In the eyes of the state of California, the Butte County women and 18,000 other same-sex couples who married during a brief window of opportunity in 2008 are entitled to all the joint benefits that go with their status. Four other states and the District of Columbia also recognize gay marriage.
But the federal government does not, leaving thousands of couples in legal limbo.
The landscape is beginning to change, legal specialists said, as couples like the Ziviello-Howells win small victories in court. A bankruptcy judge last month overrode the U.S. Trustee, finding the women were legally married and could go forward with their case as spouses.
"Portions of the federal government's Defense of Marriage Act are crumbling, at least in the lower courts," said Brian K. Landsberg, a distinguished professor and scholar of constitutional law at the University of the Pacific McGeorge School of Law.
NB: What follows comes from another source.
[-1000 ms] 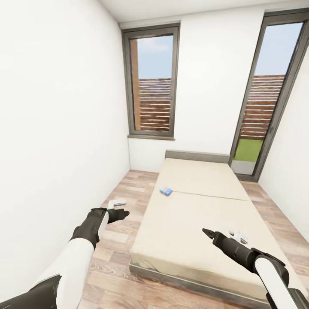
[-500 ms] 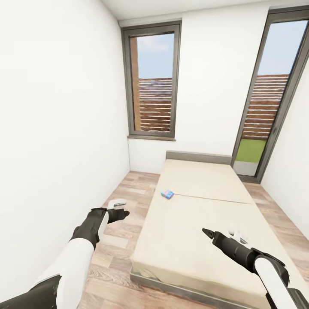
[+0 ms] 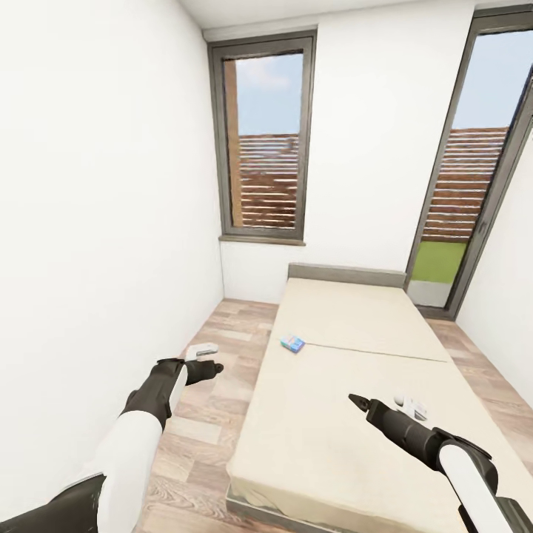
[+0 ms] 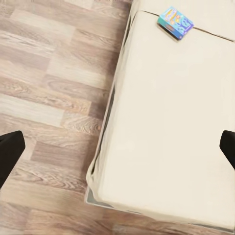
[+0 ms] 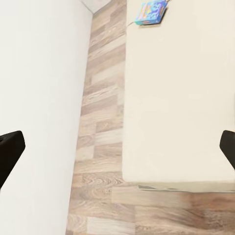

The ultimate fate of the federal law, which defines marriage as between "one man and one woman," likely will rest with the U.S. Supreme Court, Landsberg said.
In the meantime, the federal government is sending mixed signals. In February, the Obama administration declared that it no longer would defend the Defense of Marriage Act in court. But until the law is struck down or repealed by Congress, federal agencies including the Internal Revenue Service, Immigration and Customs Enforcement, and the Social Security Administration continue to enforce it.
The Butte County women, who married in Sacramento in 2008 before Proposition 8 banned such unions, are among the first same-sex couples to challenge bankruptcy laws.